There are tantalising but necessarily un(der)developed hints of the importance for the broader history of what turned out to be spectralism (no geographic qualifier) of the impact of Romanian spectral music – thinking, perhaps, of that encounter with Octavian Nemescu's Concentric (1968–69) at Darmstadt in 1972, when French approaches were much more nascent – as well as the significance of Risset's broader work at Bell Labs, a genealogy which embraces the spectral music of James Tenney, as well as the interrelationships between composers like Grisey and the Oeldorf Group of composers: for a time, as Cagney makes clear, Jens-Peter Ostendorf and Mesias Maiguashca at least were regarded and regarded themselves as very much part of what would become the courant spectral.

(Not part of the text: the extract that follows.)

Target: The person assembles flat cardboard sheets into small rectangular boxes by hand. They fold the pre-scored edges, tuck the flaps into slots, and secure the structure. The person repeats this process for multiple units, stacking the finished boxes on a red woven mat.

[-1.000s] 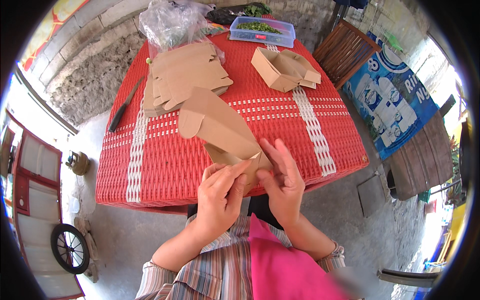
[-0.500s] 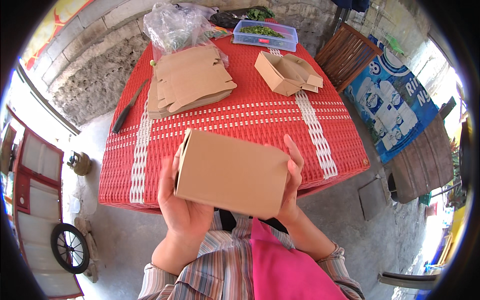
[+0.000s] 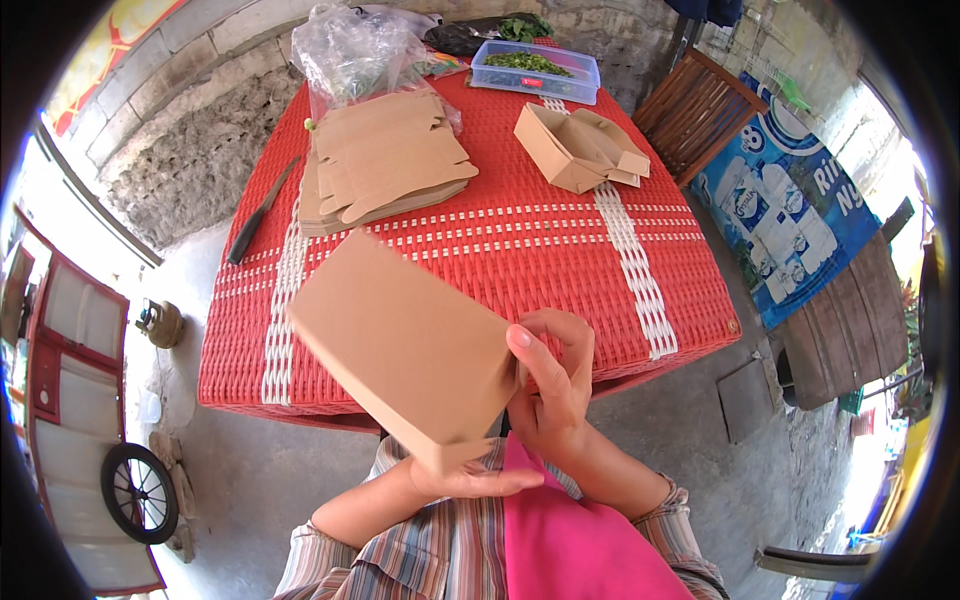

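Observation:
Above the table's front edge, a brown cardboard box (image 3: 400, 340) is held up in the air at a slant, one broad plain face toward me. At its right end my right hand (image 3: 555, 380) grips the edge, with the thumb and bent fingers closed on it. The near lower corner rests in my left hand (image 3: 470, 478), whose fingers point right and are partly hidden by the box. A stack of flat, unfolded cardboard boxes (image 3: 395, 160) lies farther back on the table. To the right of the stack stands another folded cardboard box (image 3: 575, 145), its lid open.
A red woven table cover (image 3: 480, 270) with white bands spans the table. A knife (image 3: 260, 215) lies at its left edge. Along the back are a clear plastic bag (image 3: 355, 60) and a plastic tub (image 3: 535, 70) of chopped greens. A wooden chair (image 3: 695, 115) stands at the right.
The box has turned clockwise and tilted, its left end swinging up and left. My left hand has moved from its left side down to the near corner; my right hand has shifted slightly left.

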Tool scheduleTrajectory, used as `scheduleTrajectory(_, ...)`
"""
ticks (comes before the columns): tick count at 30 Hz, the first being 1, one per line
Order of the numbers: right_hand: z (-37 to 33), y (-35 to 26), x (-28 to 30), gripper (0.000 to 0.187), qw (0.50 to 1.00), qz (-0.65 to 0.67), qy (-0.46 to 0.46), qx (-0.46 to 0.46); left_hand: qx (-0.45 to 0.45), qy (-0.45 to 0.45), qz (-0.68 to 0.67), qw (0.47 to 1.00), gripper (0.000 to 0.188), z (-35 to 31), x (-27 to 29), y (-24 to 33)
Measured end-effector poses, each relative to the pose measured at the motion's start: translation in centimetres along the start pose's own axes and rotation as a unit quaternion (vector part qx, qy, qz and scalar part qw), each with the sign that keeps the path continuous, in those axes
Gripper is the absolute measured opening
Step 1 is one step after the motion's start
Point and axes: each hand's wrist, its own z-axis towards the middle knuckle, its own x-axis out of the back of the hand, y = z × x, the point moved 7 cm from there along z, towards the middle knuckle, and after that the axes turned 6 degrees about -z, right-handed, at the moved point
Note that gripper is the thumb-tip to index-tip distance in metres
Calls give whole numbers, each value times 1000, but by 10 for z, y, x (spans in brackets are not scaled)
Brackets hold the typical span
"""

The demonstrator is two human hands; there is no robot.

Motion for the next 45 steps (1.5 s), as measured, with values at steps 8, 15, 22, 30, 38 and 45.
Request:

It's no criticism of Cagney to say that he doesn't treat these aspects as fully as they deserve: rather it points to how much work remains to be undertaken around these histories, especially in terms of the international dimensions of the spectral.

It's unlikely to have escaped your notice that books about Grisey are, it turns out, like buses, in that you, like me, may have been waiting ages for one, and now, all of a sudden, there are two out: Jeffrey Arlo Brown's The Life and Music of Gérard Grisey: Delirium and Form (Rochester, NY: University of Rochester Press, 2023) came out half a year or so before the present volume. They're both, at least in their hardback editions, pretty pricey, so if you're in the market for a Grisey book, it's at least fairly likely that you're only going to want to buy one. Those looking for psychological insights into Grisey's human tics and foibles will not find them in Cagney: he largely lets Grisey's words be interpreted by their historical, cultural and musical contexts. Brown's account spends much more time drawing links between Grisey's private life and his public work, and does so highly successfully: it's an excellent biography and I'm very glad that it's in the world. By contrast, Cagney's is an intellectual history of the formation of (French) spectral music, for the most part through the lens of arguably its most musically significant practitioner, in which spectralism remains both wholly familiar and entirely transformed by the depth of Cagney's reading of its genealogies. In this sense, I think it should signal a shift in the depth and rigour with which spectralism is dealt with in English-language commentary. If I had written it, I reckon I'd be justified in thinking I'd done something really worthwhile: I hope that's just how Cagney feels and that he goes on to tell more of the stories he can only touch on here or inspires others to tell them. For people interested in new music, this is a genuinely significant book.